----- Task data

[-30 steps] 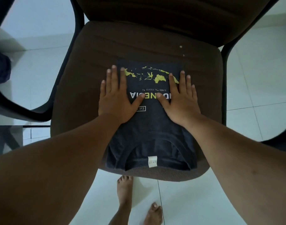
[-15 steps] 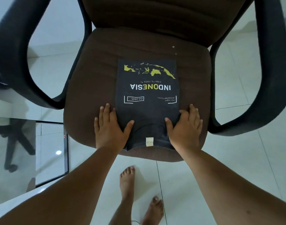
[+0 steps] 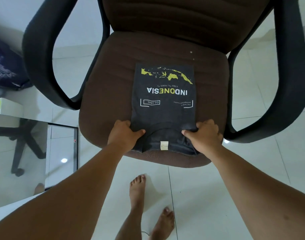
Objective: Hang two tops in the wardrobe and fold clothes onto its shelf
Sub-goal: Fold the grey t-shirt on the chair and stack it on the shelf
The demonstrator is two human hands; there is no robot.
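Note:
A dark grey T-shirt [image 3: 163, 108], folded into a narrow rectangle, lies on the brown seat of an office chair [image 3: 103, 94]. Its print faces up: a yellow map and the word INDONESIA, upside down to me. The collar with a white label points toward me at the seat's front edge. My left hand [image 3: 125, 133] grips the shirt's near left corner, thumb on top of the cloth. My right hand [image 3: 204, 134] grips the near right corner the same way, bunching the fabric a little.
The chair has black armrests [image 3: 44, 54] on both sides and a brown backrest ahead. A glass-topped table [image 3: 27, 153] stands to the left, with dark patterned cloth [image 3: 4, 70] beyond it. White tiled floor and my bare feet [image 3: 148, 205] lie below.
My hands slid from the middle of the shirt down to its near corners. They were flat half a second ago; now the fingers curl round the cloth.

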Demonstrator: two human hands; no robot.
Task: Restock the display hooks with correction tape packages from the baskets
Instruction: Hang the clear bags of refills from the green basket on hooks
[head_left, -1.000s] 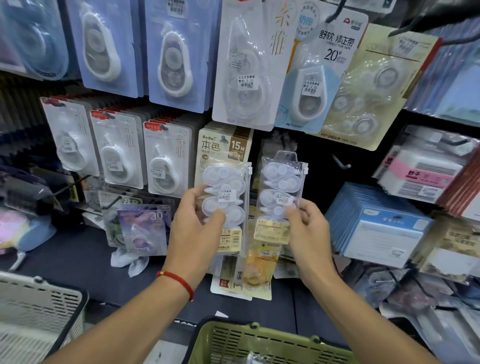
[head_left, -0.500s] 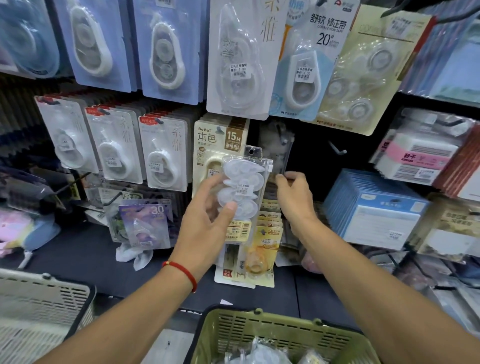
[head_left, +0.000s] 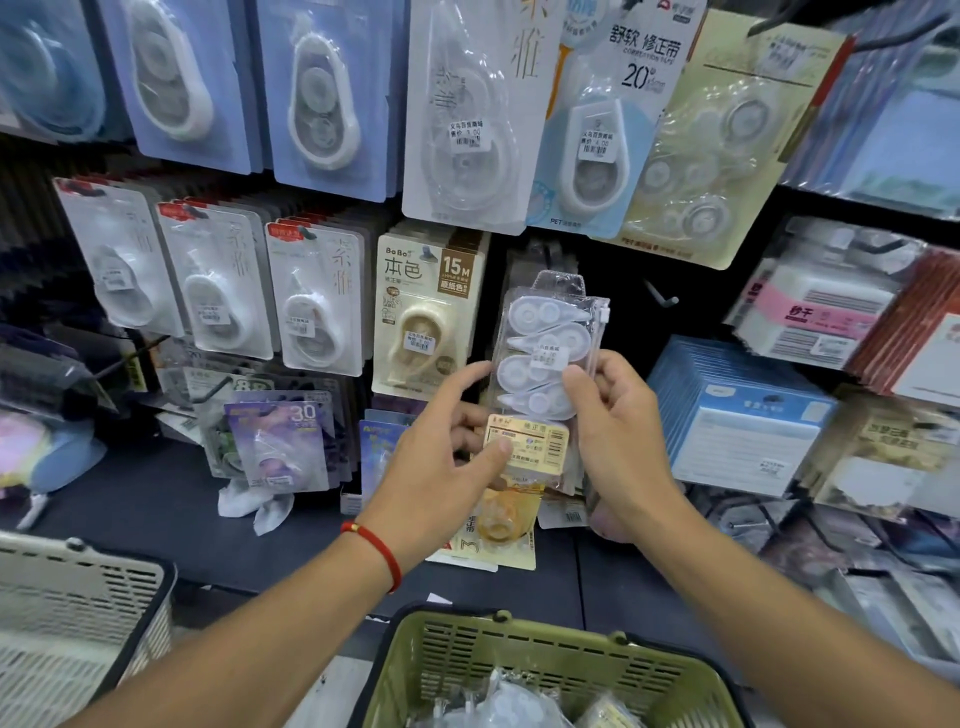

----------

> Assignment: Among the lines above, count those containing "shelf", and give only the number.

> Exercise response: 2